エルナは、しばらく考えた。そして、低く言った。
「ヘルガード様」
「はい」
「私は、その称号を、辞退したく存じます」
クラウスは、わずかに首を傾げた。
「……奥様」
「私は、もう、誰かと比べられたくないのです。SSS級でも、F級でも、無能でも、最強でも、ありません。私は、ただ、ローエンクラム公爵夫人として、暮らしてまいりたいのです」
エルナの声は、淡々としていた。だが、その淡々さの中に、六年の重みが、確かにあった。
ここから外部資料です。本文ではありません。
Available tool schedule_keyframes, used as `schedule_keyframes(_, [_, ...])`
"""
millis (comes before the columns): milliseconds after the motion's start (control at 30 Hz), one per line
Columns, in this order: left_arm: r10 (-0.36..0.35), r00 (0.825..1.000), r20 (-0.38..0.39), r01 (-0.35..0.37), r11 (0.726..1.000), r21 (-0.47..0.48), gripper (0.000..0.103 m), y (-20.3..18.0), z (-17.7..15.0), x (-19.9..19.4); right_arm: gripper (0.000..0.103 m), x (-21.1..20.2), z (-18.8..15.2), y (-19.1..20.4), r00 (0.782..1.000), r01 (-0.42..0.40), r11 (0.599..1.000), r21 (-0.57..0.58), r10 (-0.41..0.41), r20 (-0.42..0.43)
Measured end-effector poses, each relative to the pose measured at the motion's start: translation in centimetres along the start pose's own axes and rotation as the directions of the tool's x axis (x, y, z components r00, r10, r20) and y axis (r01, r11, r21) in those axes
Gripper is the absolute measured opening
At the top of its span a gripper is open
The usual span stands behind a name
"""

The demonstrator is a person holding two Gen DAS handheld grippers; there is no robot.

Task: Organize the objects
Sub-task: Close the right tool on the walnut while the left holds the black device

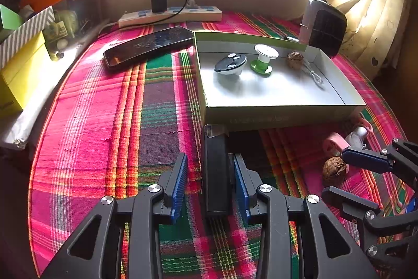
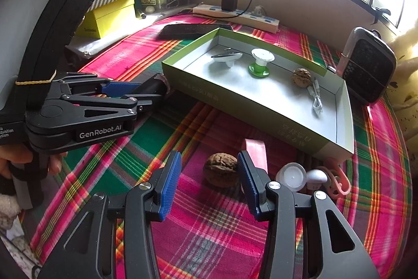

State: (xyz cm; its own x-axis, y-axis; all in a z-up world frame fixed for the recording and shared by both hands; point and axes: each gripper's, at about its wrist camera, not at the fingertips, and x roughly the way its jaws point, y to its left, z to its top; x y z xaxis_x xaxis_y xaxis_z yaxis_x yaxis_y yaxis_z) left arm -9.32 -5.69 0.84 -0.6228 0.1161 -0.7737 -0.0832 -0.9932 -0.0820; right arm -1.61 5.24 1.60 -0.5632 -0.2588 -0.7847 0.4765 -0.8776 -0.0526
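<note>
My left gripper (image 1: 210, 155) stands low over the plaid cloth with a black oblong block (image 1: 216, 174) between its jaws. Cloth shows between the block and the left pad (image 1: 180, 182), so the pads do not press on it. The block's far end sits just short of the shallow green-and-white box (image 1: 274, 118). In the right wrist view my right gripper (image 2: 209, 156) is open around a walnut (image 2: 220, 173) lying on the cloth, close to its right pad (image 2: 248, 174). The box (image 2: 261, 119) holds a black-topped white lid (image 2: 226, 56), a green-and-white spool (image 2: 260, 63), another walnut (image 2: 301, 77) and a white cable (image 2: 316, 101).
Beside the walnut lie a pink tape roll (image 2: 254, 148), a tealight cup (image 2: 291, 177), a small white knob (image 2: 317, 175) and a pink clip (image 2: 338, 183). Behind the box are a dark phone (image 1: 146, 46), a power strip (image 1: 169, 15) and a small heater (image 1: 326, 28). A yellow box (image 1: 21, 69) stands left.
</note>
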Motion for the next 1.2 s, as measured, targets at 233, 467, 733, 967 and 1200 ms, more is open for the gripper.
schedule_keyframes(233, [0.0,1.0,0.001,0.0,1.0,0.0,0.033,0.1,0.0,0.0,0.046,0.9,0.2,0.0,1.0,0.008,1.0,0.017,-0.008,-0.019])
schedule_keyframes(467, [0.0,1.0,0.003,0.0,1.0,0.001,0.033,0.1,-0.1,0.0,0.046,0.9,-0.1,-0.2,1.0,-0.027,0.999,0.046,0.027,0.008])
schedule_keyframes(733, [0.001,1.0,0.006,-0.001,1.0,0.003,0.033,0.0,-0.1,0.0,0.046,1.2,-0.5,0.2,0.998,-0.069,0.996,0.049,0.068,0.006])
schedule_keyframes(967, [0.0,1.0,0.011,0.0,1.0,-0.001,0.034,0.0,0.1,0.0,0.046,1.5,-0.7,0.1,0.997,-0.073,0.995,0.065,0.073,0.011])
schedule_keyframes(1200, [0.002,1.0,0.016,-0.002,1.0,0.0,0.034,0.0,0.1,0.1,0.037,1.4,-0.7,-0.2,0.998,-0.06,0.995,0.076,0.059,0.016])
「私の六年間は、『F級』『無能』という名で、書き換えられてきました。今度は、『SSS級』『最強』という名で、書き換えられたくは、ありません」
エルナは、そこで、一度、言葉を止めた。首から下がる母の指輪に、指先が、そっと触れる。石の冷たさを確かめるように、しばらく、そのまま動かなかった。
それから、顔を上げた。
「私は、私自身の名で、生きたいのです」
クラウスは、しばらく彼女を見ていた。それから、銀縁の眼鏡を外し、目元を軽く押さえた。
「……分かりました」
「ありがとう、ございます」
「ですが、奥様」
「はい」
「正式な記録としては、王国正史に、残させていただきます。これは、奥様の六年間の、教会による誤判定への、王国としての公的な訂正です。これを記録しないと、奥様の前に、同じ目に遭った方々への訂正の根拠が、なくなります」
「……それは、必要なことですね」
「ええ。──ですが、貴女ご自身が、これを使って、社交界や公的な場で、特別な扱いを受けることは、ありません。貴女がそう望まれるなら、王宮も、その意向を尊重します」
エルナは頷いた。
「では、正史への記載は、お受けいたします。ですが、私自身は、ローエンクラム公爵夫人として、暮らします」
クラウスは、書類を丁寧に机の上で整え直した。それから、ノートに一筆、書きつけた。
「奥様の、辞退の意向を、王宮文官府に伝えます。これは、王国の新しい習わしの、最初の一例に、なるかもしれません」
「と、申しますと」
「強いスキルを持つ者が、それを使って、特別な地位や権力を得るのではなく、自分自身の、ただの市民、貴族、庶民として暮らす権利を認める。これは、これまでの王国には、なかった考え方です」
ジルベストが、低く口を挟んだ。
「クラウス。新しい考え方は、急に定着しないだろう」
「ああ。──だが、最初の一例が出ること自体、大きい」
クラウスは、書類を革のノートに挟んだ。
「では、奥様、ジルベスト。本日は、これにて」
クラウスが、書斎を出ていった。
ジルベストとエルナは、書斎に二人だけ残った。
ジルベストは、革手袋を外した。そして、エルナの手の上に、自分の素手を軽く置いた。
「奥様」
「はい」
「貴女は、本当に、それでよろしいですか」
「はい」
「『最強』という名を得れば、貴女には、これまで以上の安全と影響力が、与えられます」
エルナは、しばらくジルベストを見ていた。それから、わずかに笑った。
「公爵様」
「はい」
「私は、ここに、ただ、いさせていただければ、それで十分です」
「ここに?」
「公爵邸に。──貴方様の、隣に」
ジルベストは、しばらく答えなかった。
それから、長く息を吸った。
「……ええ」
「はい」
「ここに、いてください」
二人の素手が、机の上で、ゆっくりと絡まった。
窓の外では、雪解けの淡い春の光が、書斎の絨毯まで薄く届いていた。
エルナは、首から下がる母の指輪を、片手でそっと握った。
水色の石が、燭台の灯ではなく、初めて、春の光を返す。
エルナは、しばらく、その光の色を見つめていた。